EXERCISE GOAL:
Using the entries below, output each line exactly from the first through the one that contains "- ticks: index".

INFORMATION PROVIDED:
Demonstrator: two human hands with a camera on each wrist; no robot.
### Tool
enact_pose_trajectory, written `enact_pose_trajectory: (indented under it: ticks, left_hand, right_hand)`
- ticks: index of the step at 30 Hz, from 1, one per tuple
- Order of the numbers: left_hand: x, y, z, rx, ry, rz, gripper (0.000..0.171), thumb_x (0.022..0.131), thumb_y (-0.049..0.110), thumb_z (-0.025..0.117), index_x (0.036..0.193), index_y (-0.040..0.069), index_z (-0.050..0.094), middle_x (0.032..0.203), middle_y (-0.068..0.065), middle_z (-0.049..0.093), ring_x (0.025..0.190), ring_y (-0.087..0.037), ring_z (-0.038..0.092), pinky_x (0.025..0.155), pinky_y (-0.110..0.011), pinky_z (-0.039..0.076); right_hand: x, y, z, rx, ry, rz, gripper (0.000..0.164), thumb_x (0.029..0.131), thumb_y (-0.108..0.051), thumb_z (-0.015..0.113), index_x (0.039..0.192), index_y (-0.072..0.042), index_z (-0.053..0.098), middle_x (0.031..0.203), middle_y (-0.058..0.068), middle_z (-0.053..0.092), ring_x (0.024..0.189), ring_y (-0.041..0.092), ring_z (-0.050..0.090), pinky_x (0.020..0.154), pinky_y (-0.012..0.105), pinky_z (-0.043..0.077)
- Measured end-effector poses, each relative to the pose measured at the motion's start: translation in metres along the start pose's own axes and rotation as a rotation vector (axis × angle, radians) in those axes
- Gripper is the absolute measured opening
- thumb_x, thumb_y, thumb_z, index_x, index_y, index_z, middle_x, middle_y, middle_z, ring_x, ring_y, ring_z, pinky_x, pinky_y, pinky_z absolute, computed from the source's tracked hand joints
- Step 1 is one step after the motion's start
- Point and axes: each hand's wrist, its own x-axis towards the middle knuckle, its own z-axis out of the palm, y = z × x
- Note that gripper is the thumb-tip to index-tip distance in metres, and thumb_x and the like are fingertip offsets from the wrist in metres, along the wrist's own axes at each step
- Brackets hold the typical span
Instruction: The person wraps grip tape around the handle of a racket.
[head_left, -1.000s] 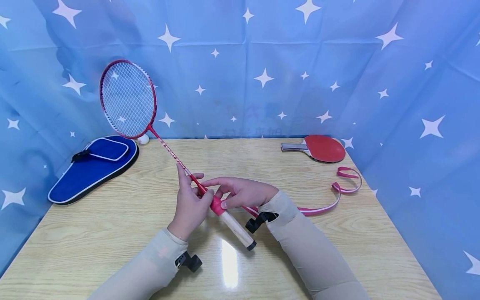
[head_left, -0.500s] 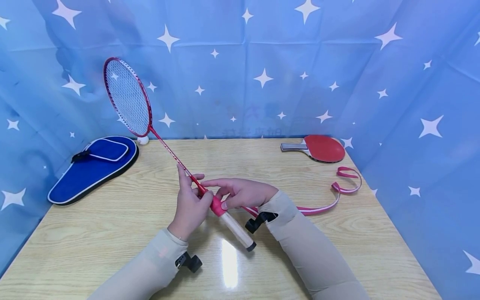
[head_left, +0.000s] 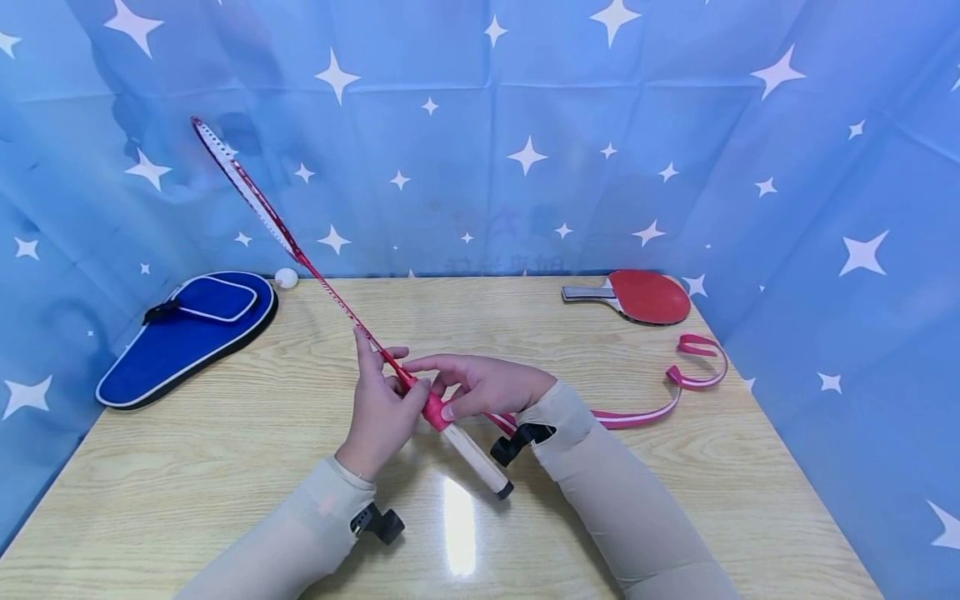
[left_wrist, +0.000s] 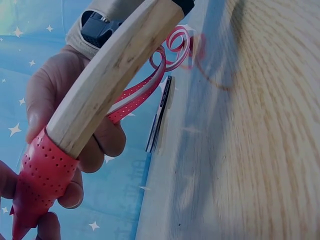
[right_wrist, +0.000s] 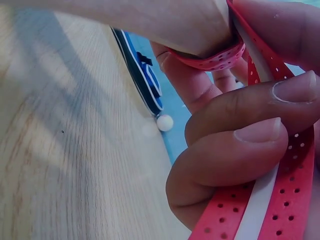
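A red badminton racket [head_left: 347, 312] slants up to the left in the head view, its head edge-on. Around its upper handle and the base of its shaft, my left hand [head_left: 378, 417] holds it with thumb and fingers. Pink perforated grip tape [left_wrist: 45, 170] is wound over the upper handle, while the lower handle [head_left: 474, 457] is bare wood with a black end cap. My right hand [head_left: 498, 385] pinches the tape beside the wound part. From under that hand, the tape's loose length [head_left: 637, 419] trails right and curls on the table; its white central stripe shows in the right wrist view.
On the wooden table [head_left: 225, 467], a blue paddle case [head_left: 187, 333] lies at the left. A white ball [head_left: 286, 278] sits by the case at the back edge. A red table tennis paddle [head_left: 651, 297] lies at the back right. A starry blue curtain [head_left: 450, 192] hangs behind.
The racket has turned about its shaft, so its head went from nearly face-on to edge-on. Both hands stay in about the same place, and the loose tape has shifted slightly.
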Motion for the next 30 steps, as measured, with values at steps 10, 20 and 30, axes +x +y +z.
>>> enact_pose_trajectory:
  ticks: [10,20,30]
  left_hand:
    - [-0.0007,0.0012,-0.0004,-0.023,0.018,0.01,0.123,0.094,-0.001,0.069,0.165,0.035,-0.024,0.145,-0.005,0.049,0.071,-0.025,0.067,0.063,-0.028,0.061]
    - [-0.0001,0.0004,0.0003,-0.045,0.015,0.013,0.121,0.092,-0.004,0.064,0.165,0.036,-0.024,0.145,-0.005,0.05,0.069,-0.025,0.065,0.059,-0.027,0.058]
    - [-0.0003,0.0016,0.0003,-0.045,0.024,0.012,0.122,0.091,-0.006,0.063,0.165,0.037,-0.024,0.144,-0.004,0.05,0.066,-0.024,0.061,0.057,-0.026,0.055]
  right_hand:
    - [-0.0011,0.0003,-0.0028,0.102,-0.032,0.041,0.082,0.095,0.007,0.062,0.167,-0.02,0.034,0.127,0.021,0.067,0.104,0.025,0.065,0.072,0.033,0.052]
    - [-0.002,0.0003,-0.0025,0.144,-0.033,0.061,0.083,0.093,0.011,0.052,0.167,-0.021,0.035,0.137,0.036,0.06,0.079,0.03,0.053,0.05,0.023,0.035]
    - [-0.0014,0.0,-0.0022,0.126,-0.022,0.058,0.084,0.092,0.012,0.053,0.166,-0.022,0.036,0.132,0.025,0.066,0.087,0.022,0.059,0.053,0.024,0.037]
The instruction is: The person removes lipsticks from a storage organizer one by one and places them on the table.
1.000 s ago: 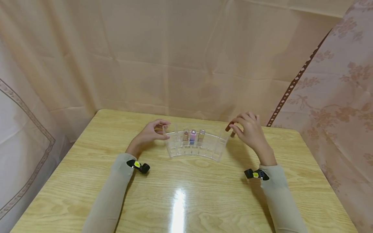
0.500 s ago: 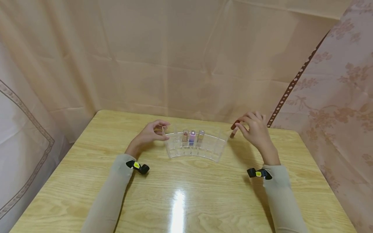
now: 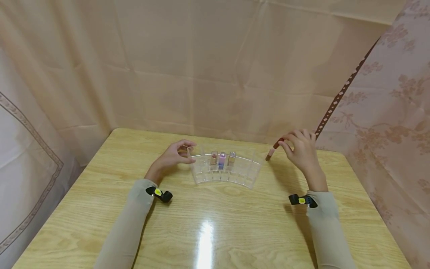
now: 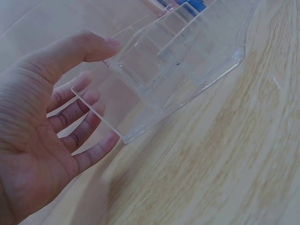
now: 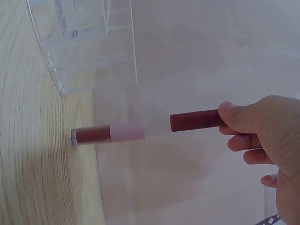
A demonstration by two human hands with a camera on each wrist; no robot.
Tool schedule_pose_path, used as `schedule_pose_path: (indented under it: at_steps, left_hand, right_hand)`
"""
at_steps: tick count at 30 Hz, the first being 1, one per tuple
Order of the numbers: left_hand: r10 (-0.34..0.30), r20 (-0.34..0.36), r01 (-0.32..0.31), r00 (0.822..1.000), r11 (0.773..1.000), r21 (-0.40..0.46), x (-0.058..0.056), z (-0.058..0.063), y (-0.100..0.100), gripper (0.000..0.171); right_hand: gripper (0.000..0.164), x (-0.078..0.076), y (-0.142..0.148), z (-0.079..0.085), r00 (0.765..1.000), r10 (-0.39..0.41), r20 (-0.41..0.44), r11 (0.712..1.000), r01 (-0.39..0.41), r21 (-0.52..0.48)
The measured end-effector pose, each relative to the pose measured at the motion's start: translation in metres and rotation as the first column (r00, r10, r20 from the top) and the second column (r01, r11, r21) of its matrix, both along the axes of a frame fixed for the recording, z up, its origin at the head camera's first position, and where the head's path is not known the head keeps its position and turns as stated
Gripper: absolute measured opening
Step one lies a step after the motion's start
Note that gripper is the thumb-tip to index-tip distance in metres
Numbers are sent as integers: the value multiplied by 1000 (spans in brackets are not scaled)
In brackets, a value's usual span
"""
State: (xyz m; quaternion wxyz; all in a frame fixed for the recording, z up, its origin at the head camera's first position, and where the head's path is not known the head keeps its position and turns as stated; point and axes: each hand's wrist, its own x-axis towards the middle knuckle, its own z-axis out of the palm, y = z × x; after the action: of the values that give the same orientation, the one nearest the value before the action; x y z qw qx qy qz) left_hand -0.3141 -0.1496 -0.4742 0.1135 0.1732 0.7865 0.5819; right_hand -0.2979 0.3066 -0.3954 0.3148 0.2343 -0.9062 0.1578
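My left hand [image 3: 174,153] grips the left end of a clear curved lipstick organizer [image 3: 240,173], thumb on one side and fingers behind its transparent wall [image 4: 117,105]. Three tubes sit upright in its middle slots: a brownish lipstick [image 3: 214,158], a purple-blue lipstick [image 3: 222,160] and a gold-toned lipstick [image 3: 231,158]. To the right of the organizer, my right hand [image 3: 300,151] pinches one end of a dark red lipstick tube [image 5: 194,120], held tilted above the table. Just beyond that tube's free end, a lip gloss with a pink cap [image 5: 110,134] stands on the table, apart from it.
The wooden table [image 3: 168,228] reaches back to a beige curtain [image 3: 215,74]. A pink floral cloth [image 3: 389,112] hangs at the right, a pale cloth [image 3: 27,157] at the left. Both wrists carry black cameras.
My right hand has moved to the right with the dark red lipstick tube, away from the organizer, and more of the standing lip gloss shows. The left hand has stayed at the organizer.
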Motion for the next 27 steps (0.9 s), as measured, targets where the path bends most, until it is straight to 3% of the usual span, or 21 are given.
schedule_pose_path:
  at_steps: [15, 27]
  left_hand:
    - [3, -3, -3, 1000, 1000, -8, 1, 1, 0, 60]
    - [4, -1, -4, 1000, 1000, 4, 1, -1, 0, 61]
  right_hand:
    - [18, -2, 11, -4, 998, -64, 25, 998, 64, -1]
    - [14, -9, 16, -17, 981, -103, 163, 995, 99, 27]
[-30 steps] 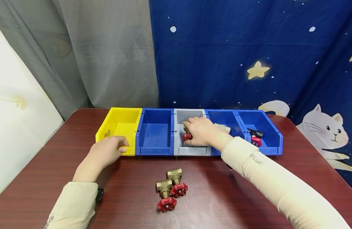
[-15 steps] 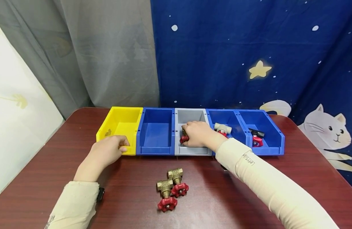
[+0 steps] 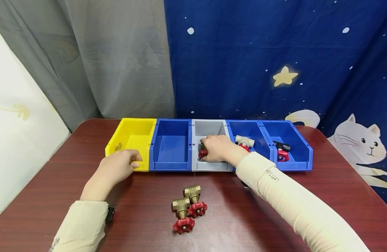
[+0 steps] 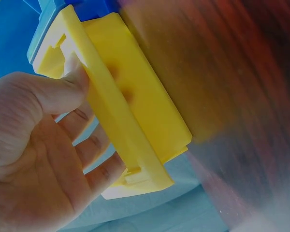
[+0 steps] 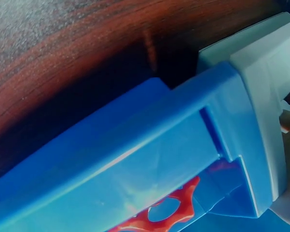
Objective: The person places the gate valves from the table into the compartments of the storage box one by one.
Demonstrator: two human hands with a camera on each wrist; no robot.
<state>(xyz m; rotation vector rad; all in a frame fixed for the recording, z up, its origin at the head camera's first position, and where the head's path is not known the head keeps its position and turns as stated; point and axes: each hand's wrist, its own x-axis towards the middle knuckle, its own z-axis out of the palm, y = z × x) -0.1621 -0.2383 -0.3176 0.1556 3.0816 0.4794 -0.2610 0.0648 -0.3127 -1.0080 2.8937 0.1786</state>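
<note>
My left hand (image 3: 117, 167) holds the front wall of the yellow bin (image 3: 113, 143). In the left wrist view, thumb and fingers lie on opposite sides of the yellow rim (image 4: 99, 79). Inside the grey bin (image 3: 211, 167), my right hand (image 3: 221, 148) grips a brass gate valve with a red handwheel (image 3: 203, 153); the hand covers part of it. Two similar brass valves lie close together on the table, one valve (image 3: 181, 208) nearer and the other valve (image 3: 193, 192) behind it. The right wrist view shows just a sliver of hand at its right edge.
A blue bin (image 3: 171, 165) stands between the yellow and grey ones. Right of the grey bin, one blue bin holds a white tee-shaped valve (image 3: 244, 141) with a red handle; the end blue bin (image 3: 301, 166) holds a black-and-red valve (image 3: 282, 150). Curtains hang behind the table (image 3: 143, 217).
My right hand has shifted slightly toward the front of the grey bin, uncovering more of the white valve beside it. The left hand stays on the yellow bin.
</note>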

EXERCISE OUTPUT:
Demonstrator: two human hands with a camera on each wrist; no robot.
### Tool
enact_pose_trajectory, written `enact_pose_trajectory: (indented under it: ticks, left_hand, right_hand)`
- ticks: index of the step at 30 Hz, from 1, one per tuple

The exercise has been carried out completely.